You must nevertheless give it to Basu for sticking with his intent of making a different kind of cinema, that crushes all conventions. Firstly, it’s a musically narrated film, the base of which lies in the fact that the stammering lead character can smoothly converse only if he sings. Then you have the narration in the form of chapters/books, recited by Katrina in a classroom full of kids, which again is novel. The concepts like Buddha’s circle, Bad-lucky people, and many more, give this film its essential character. I wish Basu’s creativity also resulted in a more soulful venture, that could keep you gripped.

Applause is in order for the daringly brave Ranbir Kapoor, to have acted/ produced in an experimental film like this – experimental only for India ofcourse! It’s a film that requires immense capabilities of you as an actor, akin to a Broadway musical, and Ranbir Kapoor proves he is the gold standard for all Indian actors. Unbelievably real and impossibly delightful, Kapoor breathes in freshness and life in this film. If it wasn’t for Ranbir, this film would’ve been an epic disaster. My hearty wish is for this film to do well at the box-office, thereby giving more power to the phenomenon that is Ranbir Kapoor.
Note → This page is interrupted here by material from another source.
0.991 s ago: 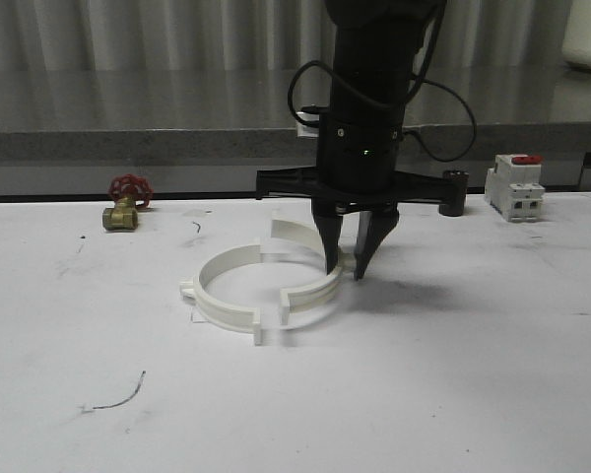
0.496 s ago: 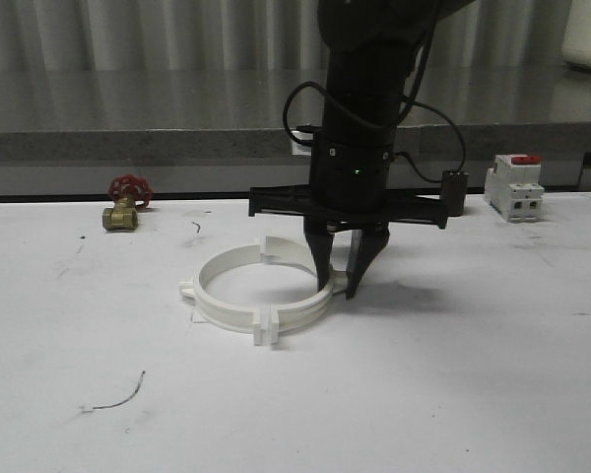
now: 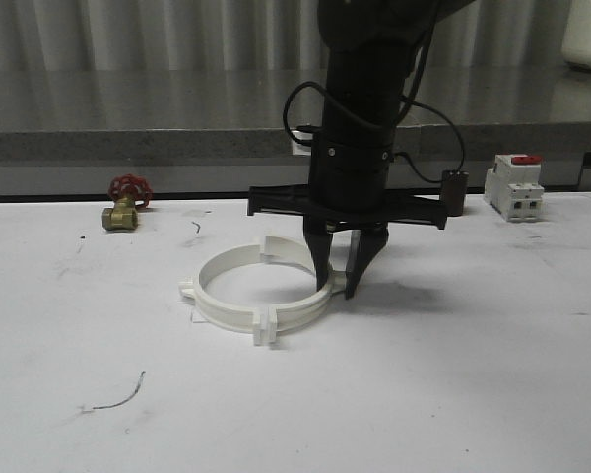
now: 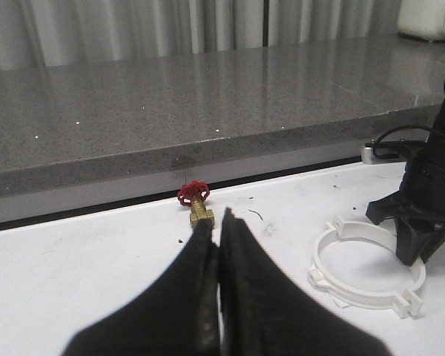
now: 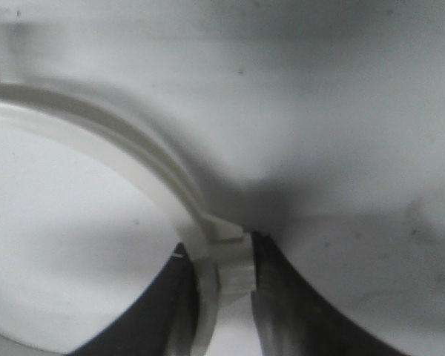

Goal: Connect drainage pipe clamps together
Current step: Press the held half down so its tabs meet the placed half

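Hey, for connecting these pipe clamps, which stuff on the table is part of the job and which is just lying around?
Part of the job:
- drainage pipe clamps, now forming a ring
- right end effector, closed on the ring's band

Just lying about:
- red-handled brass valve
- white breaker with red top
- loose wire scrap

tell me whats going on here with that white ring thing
The right end effector is pinching the right half of the drainage pipe clamps, which lie on the white table with their near end tabs meeting, forming a ring. The left end effector hangs shut and empty off to the side. A red-handled valve and a breaker sit behind, untouched.
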Controlling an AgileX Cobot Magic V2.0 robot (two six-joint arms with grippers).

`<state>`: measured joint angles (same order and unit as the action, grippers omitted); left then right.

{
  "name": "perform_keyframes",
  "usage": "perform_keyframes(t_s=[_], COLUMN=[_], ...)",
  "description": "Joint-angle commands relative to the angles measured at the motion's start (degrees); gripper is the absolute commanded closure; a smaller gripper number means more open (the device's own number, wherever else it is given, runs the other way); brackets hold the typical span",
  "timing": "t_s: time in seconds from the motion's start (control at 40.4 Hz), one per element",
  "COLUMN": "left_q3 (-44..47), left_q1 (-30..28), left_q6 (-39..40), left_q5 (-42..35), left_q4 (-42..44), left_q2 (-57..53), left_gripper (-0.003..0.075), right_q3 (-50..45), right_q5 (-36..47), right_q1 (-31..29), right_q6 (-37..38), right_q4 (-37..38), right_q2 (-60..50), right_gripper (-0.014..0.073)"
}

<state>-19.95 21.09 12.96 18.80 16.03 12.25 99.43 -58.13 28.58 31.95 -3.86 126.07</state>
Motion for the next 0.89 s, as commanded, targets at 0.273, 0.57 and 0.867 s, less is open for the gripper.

Katrina Kaif is way better than her previous self, but still qualifies as just passable. Saswata Chatterjee is also quite charming and he (along with the young Jagga) creates some memorable moments. Saurabh Shukla is as usual excellent, in a menacing manner this time. All others play their parts well.

To sum up, JAGGA JASOOS is a great step forward for Indian Cinema, but is somehow misdirected. A little more effort in the writing department could’ve done wonders. Nevertheless, it’s watchable, especially for its superstar Ranbir Kapoor’s immaculate performance. As advised earlier, go for it, but limit your expectations!